Of course nobody’s Wellington is ever the same as anyone else’s Wellington, but the narrative pushes our sense of alienation further, while playing on the familiar to a tantalising degree. Even those who haven’t lived on Glenmore Street (as it happens I have) will recognise its damp, leafy lower reaches towards Tinakori Road, made immediate to the senses by a writer who gets under your skin with his evocation of places and moods.
Glenmore Street is given an acutely felt reality because it’s the site of a house where the narrator lived with Charlotte, a woman he loved and lost. While the house may or may not have survived the earthquakes, the feel of it can be recalled in telling snatches of detail because of what it has meant to the man; in fact, calling to mind this lived-in house, and remembering the woman who shared it with him, become more important than trying to find it again.
Thus the world of the novel is constituted within the narrator’s memory and imagination – not a new idea, but one that impresses itself upon you with a degree of originality. This other world’s vague, dreamlike atmosphere seems like a sort of supernature imprinted on Wellington’s geography, using images drawn from a much wider culture and history. For instance, the woman Grace, who mysteriously appears (and disappears) in the ruins, is compared to a dryad, a wood-nymph from European mythology. Although her body is ‘firm and real’, she might be one of the ‘loose herd of ghosts’ seen earlier, or perhaps be mistaken, when standing alone in the stillness, for a piece of statuary.

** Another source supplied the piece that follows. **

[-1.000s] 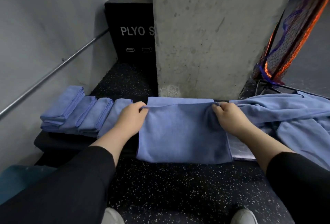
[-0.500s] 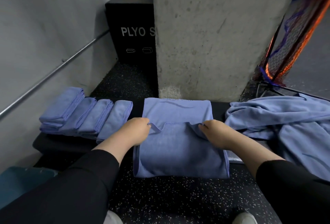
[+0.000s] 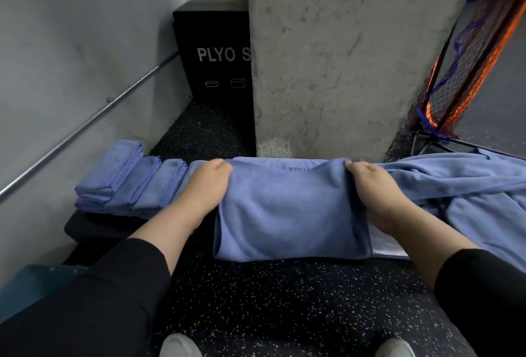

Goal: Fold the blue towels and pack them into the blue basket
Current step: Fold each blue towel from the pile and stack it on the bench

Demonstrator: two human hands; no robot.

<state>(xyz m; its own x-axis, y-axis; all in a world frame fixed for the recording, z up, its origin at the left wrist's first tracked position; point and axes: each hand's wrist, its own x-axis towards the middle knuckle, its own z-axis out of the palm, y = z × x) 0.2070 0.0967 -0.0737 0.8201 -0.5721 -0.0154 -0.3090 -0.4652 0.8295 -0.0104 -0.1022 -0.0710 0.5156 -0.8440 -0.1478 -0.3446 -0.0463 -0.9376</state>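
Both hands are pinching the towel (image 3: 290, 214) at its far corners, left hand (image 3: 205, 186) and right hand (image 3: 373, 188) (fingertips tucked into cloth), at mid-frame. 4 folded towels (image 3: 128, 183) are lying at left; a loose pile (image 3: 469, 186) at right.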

We’re given increasingly strong hints that this is itself a work of legend or mythology. ‘The City of Lost Things’ is seasonless, weatherless, preternaturally calm and quiet; the story is told in a distant, floating style, as if by one passing over or passing through; there is little human interaction and almost no dialogue. Even the typsetting format, with ragged right edge and wide left margin, looks like a long, unbroken tale in heroic verse. Then there’s the serious subject: the vocabulary of loss includes multiple synonyms for ruin and desolation.
Yet this epic construction rests on a very slim footing. While the scale of the Canterbury earthquakes (which are referred to later in the book) mean that disaster was always seen as a collective tragedy, in this tale the tragedy is mainly personal: a man called Ash has lost his girl, the town he loved, and Colin, a close photographer friend. That’s about it, as far as plot is concerned, apart from Ash’s recollection of how he became a writer, through reviewing Colin’s photo exhibition for a magazine called Perseus in Wellington’s artistic underground.
Atmosphere is everything, in a general heightening of effect: the broken building where Grace resides is compared to a cathedral, and other shards of concrete to fallen gravestones; both Grace and a rescue-worker are said to be able to see right into Ash’s soul; a country church is inexplicably destroyed by an unseen wave of evil, and Colin’s house at Owhiro Bay is described as perched ‘on the edge of the world’ or ‘at the far ends of the earth’.
It’s something of a relief to find that a story that takes itself this seriously is just that: a story – within a story within a story. ‘The City of Lost Things’ is a short, anonymously written novella, found by chance in a box with other journals and workbooks, in an apartment attached to the Weldkulturen Museum in Frankfurt. Its writer, Gabriel North, is two degrees removed from author Hamish Clayton; the person who found it, one Simon Petherick, one degree removed (I hope) from Clayton – who, coincidentally, is of the same age and background …
Readers of Clayton’s award-winning first novel Wulf (which I consider truly remarkable) will have high expectations of this book. In some aspects they will not be disappointed, but I would stress this is a completely different work that can – and needs to be – enjoyed on its own terms.
Because there are so many interwoven stories, none of them can be compared to Wulf in terms of complexity. They are all drawn with broad strokes – even the longest, ‘The City of Lost Things’, which occupies well over half the novel. This means, for instance, that of the love affair between Ash and Charlotte we are shown mainly how it began and how it ended – on the same path in the Botanical Gardens – with very little of their workaday life in between.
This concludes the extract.